**Work instruction**. Return the listing in full and exactly, but without a single picture.

**Given information**.
-- -- --

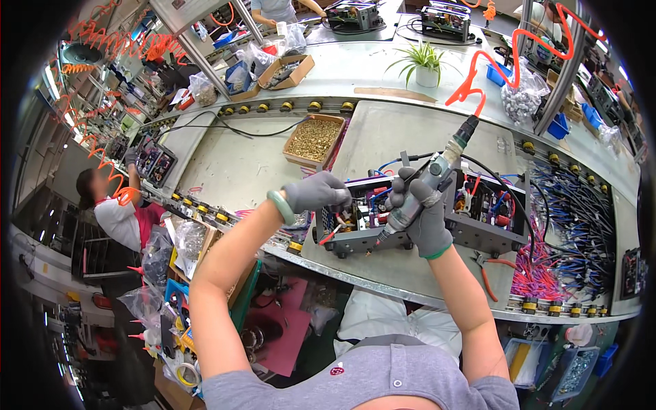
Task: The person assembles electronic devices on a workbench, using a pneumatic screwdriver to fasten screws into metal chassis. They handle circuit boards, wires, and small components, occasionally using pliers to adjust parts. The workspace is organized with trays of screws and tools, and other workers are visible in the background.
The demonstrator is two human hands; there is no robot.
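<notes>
My gloved right hand (430, 222) is wrapped round an air screwdriver (417, 198). The tool slants down to the left, its tip near the front wall of a black metal chassis (362, 239); contact is unclear. My gloved left hand (318, 191) is at the chassis's left end, fingers pressed together over the wires and boards inside. Whatever they pinch, if anything, is too small to make out. An orange coiled air hose (471, 85) runs up from the screwdriver's back end. A second chassis section (488, 236) full of red and blue wiring sits to the right.
A box of brass-coloured small parts (314, 139) stands behind my left hand. Red-handled pliers (486, 277) lie right of the chassis. Bundled cables (574, 225) cover the right side. Beyond the roller track (280, 106) is a potted plant (427, 68). A co-worker (119, 212) is at left.
</notes>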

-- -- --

**Expected output**.
Task: The person assembles electronic devices on a workbench, using a pneumatic screwdriver to fasten screws into metal chassis. They handle circuit boards, wires, and small components, occasionally using pliers to adjust parts. The workspace is organized with trays of screws and tools, and other workers are visible in the background.
The demonstrator is two human hands; there is no robot.
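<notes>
My gloved right hand (430, 222) is wrapped round an air screwdriver (417, 198). The tool slants down to the left, its tip near the front wall of a black metal chassis (362, 239); contact is unclear. My gloved left hand (318, 191) is at the chassis's left end, fingers pressed together over the wires and boards inside. Whatever they pinch, if anything, is too small to make out. An orange coiled air hose (471, 85) runs up from the screwdriver's back end. A second chassis section (488, 236) full of red and blue wiring sits to the right.
A box of brass-coloured small parts (314, 139) stands behind my left hand. Red-handled pliers (486, 277) lie right of the chassis. Bundled cables (574, 225) cover the right side. Beyond the roller track (280, 106) is a potted plant (427, 68). A co-worker (119, 212) is at left.
</notes>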

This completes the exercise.